PROBLEM TO SOLVE:
Word for word, restate the lines of the material below from its first line through the one containing "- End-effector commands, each". Omit the rest.

RAW DATA:
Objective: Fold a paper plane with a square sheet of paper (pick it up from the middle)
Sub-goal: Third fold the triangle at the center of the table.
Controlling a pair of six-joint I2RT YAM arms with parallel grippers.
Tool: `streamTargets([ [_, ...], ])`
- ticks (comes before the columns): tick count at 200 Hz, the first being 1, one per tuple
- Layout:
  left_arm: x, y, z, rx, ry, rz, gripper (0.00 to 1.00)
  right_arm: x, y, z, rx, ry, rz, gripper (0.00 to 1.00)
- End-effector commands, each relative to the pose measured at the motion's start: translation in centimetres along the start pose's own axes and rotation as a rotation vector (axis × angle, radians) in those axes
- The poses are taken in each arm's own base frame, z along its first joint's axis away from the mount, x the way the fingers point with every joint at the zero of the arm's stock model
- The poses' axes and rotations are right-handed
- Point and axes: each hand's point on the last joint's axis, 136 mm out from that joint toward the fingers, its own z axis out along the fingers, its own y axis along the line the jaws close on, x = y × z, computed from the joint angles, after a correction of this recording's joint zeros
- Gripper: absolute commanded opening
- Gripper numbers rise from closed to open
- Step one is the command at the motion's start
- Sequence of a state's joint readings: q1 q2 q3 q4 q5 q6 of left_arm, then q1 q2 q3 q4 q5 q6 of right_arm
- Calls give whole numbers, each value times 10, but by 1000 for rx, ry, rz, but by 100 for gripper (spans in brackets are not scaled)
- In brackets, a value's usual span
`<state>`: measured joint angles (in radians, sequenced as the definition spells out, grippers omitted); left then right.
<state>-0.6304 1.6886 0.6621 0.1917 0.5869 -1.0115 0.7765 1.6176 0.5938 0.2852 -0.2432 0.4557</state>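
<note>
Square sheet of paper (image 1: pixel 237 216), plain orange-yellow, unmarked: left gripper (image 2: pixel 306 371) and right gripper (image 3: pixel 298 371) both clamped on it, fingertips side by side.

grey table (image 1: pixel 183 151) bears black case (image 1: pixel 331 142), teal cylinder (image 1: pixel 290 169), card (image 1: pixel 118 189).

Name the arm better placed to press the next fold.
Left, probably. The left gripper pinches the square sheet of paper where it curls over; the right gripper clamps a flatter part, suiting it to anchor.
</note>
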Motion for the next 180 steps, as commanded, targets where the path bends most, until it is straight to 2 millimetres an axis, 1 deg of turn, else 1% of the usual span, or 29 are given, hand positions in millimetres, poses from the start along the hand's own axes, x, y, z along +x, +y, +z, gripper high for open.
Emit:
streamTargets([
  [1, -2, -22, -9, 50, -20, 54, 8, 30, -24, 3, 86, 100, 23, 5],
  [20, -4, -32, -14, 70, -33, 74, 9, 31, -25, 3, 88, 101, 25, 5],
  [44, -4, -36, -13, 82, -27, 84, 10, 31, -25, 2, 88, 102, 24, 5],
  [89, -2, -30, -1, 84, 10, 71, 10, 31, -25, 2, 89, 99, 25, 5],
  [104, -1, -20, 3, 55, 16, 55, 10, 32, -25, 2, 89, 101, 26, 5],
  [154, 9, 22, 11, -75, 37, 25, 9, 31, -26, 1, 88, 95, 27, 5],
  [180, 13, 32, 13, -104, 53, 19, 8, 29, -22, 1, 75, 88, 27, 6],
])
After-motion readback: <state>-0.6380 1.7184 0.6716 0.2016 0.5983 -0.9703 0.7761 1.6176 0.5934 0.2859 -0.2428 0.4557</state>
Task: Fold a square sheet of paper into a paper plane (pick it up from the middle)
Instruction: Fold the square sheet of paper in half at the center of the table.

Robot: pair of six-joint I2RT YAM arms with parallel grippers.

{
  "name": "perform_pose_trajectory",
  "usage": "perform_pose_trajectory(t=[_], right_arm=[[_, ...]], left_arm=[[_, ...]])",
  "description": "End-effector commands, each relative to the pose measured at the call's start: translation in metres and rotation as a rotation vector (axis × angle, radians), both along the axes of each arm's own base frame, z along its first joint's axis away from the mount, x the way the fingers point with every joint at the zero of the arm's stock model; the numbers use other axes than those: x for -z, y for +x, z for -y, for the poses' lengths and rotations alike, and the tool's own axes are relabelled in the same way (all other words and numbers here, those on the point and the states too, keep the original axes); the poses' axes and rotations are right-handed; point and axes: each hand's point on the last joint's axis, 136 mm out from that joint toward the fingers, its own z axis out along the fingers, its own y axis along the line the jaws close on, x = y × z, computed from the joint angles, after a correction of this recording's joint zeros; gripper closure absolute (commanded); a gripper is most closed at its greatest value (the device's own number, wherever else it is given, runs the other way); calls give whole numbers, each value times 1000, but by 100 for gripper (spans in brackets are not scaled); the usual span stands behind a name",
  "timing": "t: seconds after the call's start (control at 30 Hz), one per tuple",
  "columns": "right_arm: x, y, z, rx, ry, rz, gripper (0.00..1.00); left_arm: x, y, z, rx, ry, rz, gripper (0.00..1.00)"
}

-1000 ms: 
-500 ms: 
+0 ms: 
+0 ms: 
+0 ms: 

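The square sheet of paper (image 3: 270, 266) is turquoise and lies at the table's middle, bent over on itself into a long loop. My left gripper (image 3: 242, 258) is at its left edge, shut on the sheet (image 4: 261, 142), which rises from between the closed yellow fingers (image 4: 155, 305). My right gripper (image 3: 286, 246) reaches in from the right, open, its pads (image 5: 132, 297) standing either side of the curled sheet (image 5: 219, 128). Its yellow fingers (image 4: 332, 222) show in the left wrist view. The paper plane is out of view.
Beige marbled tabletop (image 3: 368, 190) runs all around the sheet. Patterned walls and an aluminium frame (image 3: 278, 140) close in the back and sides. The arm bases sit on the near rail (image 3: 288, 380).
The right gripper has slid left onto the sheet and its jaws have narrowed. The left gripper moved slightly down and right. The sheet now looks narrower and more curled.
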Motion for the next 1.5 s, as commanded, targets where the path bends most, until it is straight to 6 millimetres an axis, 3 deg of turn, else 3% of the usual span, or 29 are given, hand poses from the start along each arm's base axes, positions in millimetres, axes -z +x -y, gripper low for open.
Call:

ANSWER TO THIS PROBLEM:
Objective: Fold a paper plane with a square sheet of paper (pick it up from the middle)
Sub-goal: Third fold the triangle at the center of the table.
Controlling a pair of six-joint I2RT YAM arms with parallel grippers.
Tool: `streamTargets([ [_, ...], ])`
- ticks (comes before the columns): tick count at 200 Hz, the first being 1, one per tuple
- Layout:
  left_arm: x, y, z, rx, ry, rz, gripper (0.00 to 1.00)
  right_arm: x, y, z, rx, ry, rz, gripper (0.00 to 1.00)
- End-effector commands, each relative to the pose measured at the motion's start: translation in centimetres along the start pose's own axes and rotation as a rotation vector (axis × angle, radians) in those axes

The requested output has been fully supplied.